* **Exercise prompt**
Beginning with the line that contains "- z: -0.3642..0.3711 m" in the material below, print each line exactly until the line that contains "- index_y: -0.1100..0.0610" has been printed, then stop.

* **Available records**
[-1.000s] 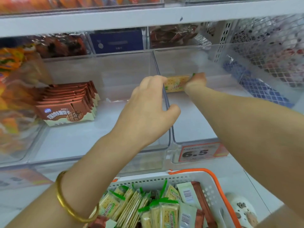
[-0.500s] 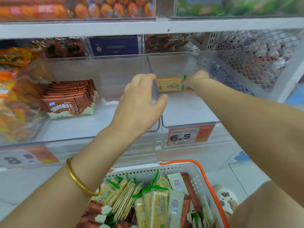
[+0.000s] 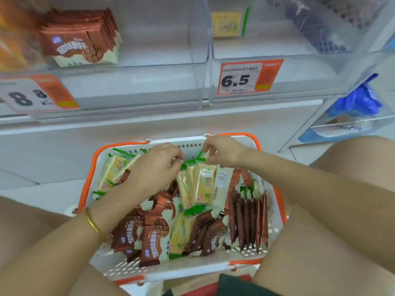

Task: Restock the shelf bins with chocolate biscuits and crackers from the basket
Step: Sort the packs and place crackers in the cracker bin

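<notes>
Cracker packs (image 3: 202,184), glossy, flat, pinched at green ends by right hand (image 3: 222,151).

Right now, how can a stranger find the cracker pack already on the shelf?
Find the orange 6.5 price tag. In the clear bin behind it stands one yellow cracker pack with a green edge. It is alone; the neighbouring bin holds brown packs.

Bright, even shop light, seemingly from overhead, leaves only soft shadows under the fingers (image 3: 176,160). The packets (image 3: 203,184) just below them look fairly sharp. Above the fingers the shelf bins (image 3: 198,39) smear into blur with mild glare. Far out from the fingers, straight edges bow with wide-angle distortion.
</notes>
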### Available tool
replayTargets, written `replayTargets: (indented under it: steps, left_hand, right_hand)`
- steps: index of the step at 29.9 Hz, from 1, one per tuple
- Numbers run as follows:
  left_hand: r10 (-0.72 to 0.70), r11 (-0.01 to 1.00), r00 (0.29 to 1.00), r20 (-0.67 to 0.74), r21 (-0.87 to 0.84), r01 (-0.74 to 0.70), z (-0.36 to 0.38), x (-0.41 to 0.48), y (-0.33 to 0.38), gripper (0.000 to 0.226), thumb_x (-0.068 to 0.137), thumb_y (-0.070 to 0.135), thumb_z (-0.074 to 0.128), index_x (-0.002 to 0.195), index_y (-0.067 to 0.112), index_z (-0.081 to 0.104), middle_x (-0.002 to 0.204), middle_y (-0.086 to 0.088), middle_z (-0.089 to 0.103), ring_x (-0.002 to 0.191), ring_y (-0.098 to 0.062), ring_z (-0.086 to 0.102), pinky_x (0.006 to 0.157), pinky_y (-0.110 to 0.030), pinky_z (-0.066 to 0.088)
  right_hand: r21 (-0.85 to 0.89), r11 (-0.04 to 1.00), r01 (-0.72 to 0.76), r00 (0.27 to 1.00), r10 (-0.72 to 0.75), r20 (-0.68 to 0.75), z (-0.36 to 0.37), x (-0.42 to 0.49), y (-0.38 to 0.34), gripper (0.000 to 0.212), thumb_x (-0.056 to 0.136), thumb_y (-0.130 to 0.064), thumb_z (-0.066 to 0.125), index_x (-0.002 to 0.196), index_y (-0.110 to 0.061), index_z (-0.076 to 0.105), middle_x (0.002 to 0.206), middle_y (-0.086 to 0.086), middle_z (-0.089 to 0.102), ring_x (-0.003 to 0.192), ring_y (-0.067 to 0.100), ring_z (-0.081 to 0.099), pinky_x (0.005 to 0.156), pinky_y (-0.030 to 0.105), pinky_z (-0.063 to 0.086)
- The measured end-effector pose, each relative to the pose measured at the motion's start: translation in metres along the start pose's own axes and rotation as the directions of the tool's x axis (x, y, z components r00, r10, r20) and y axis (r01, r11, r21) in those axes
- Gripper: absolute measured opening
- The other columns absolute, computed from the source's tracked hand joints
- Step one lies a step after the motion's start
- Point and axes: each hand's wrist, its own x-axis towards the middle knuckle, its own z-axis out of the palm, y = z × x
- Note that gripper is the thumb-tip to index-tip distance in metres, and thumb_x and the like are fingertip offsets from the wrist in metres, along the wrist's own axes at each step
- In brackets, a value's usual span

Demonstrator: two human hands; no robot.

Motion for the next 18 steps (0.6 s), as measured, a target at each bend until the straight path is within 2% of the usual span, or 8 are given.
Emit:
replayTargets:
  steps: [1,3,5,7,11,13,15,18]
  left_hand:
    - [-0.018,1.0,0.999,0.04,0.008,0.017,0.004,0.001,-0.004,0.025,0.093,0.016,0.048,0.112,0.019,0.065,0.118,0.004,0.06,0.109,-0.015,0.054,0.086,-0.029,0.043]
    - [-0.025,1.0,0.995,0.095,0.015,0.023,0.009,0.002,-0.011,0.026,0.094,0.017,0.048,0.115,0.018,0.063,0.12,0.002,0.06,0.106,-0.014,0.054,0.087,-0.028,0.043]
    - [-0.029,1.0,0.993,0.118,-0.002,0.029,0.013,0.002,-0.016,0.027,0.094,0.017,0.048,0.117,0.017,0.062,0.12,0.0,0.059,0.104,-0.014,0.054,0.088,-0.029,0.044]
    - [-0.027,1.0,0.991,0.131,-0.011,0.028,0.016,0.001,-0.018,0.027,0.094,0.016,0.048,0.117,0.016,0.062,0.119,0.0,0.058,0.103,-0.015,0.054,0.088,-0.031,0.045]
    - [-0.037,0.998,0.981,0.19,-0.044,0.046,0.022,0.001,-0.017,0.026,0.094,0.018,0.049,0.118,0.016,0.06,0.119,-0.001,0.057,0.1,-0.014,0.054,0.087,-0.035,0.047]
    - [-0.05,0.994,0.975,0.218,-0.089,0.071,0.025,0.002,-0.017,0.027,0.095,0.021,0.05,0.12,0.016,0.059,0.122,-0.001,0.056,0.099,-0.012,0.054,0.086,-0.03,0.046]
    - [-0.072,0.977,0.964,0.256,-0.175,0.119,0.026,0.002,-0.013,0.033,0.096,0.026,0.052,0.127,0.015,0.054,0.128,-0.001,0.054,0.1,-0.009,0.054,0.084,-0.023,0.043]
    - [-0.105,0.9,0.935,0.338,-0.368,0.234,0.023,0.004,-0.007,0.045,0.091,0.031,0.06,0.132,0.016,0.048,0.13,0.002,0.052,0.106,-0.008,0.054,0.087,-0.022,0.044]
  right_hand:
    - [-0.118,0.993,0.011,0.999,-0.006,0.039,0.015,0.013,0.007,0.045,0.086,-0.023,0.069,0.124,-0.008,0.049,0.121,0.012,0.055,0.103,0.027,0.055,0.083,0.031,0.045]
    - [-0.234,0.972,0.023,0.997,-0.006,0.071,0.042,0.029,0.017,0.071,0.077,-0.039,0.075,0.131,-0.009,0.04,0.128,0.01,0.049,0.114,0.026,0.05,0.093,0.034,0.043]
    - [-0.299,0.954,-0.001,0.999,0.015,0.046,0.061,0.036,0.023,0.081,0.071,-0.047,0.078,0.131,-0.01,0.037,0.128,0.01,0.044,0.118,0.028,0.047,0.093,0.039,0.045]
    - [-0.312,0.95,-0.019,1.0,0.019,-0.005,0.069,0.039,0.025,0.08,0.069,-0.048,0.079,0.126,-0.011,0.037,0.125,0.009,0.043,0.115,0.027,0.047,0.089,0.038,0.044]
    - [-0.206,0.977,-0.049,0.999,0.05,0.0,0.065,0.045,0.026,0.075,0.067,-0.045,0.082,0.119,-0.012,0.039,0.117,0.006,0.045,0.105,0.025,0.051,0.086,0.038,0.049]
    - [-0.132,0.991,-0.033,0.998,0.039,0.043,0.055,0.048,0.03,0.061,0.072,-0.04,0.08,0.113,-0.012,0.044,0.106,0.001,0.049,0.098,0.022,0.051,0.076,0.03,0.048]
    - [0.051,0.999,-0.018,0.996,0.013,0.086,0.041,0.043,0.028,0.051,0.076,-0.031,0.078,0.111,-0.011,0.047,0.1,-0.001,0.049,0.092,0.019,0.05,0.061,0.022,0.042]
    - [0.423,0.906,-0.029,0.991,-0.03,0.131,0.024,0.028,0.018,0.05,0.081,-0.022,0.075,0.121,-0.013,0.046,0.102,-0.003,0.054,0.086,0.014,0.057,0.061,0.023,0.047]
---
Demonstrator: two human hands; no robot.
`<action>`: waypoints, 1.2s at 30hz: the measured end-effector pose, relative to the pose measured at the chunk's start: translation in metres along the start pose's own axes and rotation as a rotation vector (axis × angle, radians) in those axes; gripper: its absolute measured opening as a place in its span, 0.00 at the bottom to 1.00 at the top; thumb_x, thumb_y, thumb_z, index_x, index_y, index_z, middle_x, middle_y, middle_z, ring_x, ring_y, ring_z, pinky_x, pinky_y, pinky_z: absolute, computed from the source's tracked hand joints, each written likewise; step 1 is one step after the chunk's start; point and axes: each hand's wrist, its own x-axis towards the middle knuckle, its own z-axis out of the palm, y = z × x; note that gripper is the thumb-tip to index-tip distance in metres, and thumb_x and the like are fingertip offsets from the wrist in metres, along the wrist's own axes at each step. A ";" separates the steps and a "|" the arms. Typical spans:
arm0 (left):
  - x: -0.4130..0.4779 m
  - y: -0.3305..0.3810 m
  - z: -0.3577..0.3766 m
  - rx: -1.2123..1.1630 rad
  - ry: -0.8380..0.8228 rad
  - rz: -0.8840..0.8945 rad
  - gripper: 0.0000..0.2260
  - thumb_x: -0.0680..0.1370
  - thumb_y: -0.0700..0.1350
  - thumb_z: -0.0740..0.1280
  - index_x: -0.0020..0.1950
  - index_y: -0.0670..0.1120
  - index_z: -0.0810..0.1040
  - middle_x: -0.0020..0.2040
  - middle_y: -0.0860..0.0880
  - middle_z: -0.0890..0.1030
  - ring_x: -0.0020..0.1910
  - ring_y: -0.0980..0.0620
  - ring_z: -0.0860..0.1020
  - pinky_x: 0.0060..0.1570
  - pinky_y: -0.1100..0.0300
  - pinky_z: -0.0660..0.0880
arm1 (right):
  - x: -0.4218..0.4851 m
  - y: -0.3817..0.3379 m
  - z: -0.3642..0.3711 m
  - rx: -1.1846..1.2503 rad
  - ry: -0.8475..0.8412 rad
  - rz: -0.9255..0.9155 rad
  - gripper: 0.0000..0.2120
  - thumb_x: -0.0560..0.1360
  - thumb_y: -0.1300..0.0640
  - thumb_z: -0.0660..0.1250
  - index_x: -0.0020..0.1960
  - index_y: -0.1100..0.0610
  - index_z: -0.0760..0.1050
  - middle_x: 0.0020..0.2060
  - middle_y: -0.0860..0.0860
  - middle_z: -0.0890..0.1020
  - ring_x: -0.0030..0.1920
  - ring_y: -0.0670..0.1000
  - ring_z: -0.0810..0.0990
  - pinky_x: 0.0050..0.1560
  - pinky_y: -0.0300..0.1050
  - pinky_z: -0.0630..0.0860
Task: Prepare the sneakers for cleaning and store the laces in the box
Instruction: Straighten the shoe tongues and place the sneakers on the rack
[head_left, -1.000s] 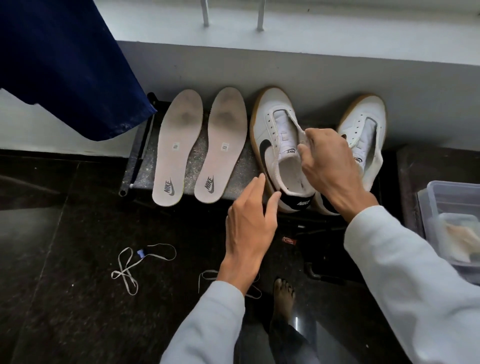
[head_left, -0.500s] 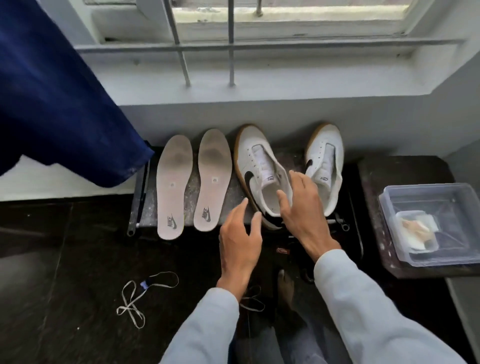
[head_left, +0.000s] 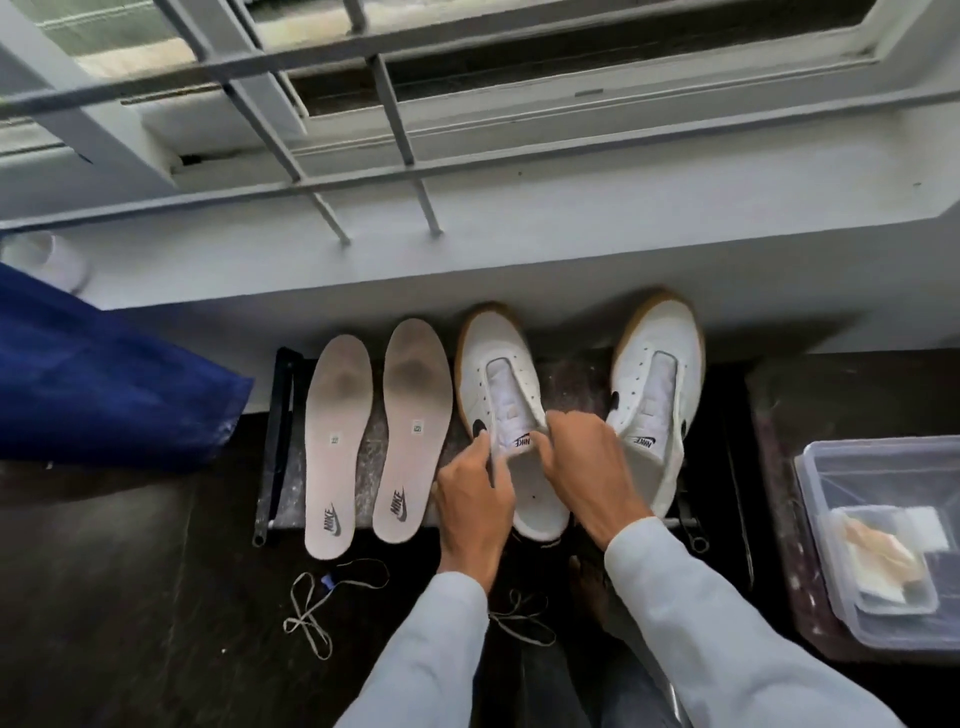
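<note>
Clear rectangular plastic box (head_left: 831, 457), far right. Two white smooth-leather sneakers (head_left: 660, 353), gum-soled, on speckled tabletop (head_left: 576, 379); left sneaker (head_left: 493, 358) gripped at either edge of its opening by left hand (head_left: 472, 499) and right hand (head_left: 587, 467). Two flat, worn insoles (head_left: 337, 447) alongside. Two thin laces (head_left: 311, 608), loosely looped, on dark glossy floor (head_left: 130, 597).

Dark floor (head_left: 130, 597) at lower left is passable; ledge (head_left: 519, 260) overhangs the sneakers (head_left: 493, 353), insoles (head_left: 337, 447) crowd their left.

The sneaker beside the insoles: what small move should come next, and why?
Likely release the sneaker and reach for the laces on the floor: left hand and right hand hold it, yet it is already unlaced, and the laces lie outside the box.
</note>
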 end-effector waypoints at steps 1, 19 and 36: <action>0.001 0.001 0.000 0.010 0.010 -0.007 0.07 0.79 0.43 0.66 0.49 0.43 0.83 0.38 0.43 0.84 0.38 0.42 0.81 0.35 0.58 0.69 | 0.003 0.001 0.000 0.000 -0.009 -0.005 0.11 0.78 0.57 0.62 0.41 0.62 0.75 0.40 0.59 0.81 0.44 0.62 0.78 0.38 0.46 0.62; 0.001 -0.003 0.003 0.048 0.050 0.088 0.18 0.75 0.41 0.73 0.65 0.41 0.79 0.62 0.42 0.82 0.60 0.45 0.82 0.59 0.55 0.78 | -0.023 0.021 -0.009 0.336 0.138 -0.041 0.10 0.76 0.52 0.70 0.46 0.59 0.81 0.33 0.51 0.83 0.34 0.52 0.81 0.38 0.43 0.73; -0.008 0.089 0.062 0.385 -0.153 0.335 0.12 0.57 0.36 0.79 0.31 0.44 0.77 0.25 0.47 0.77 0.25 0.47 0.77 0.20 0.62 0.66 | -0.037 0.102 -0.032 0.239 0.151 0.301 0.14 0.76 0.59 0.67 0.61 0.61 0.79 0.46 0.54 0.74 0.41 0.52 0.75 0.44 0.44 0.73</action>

* **Task solution**
  - z: -0.3642..0.3711 m
  - rx: -1.1846..1.2503 rad
  - ry: -0.8475..0.8412 rad
  - rz: -0.9255..0.9155 rad
  - gripper: 0.0000..0.2120
  - thumb_x: -0.0560..0.1360
  - thumb_y: -0.1300..0.0640
  - thumb_z: -0.0660..0.1250
  - index_x: -0.0020..0.1960
  - index_y: -0.1100..0.0610

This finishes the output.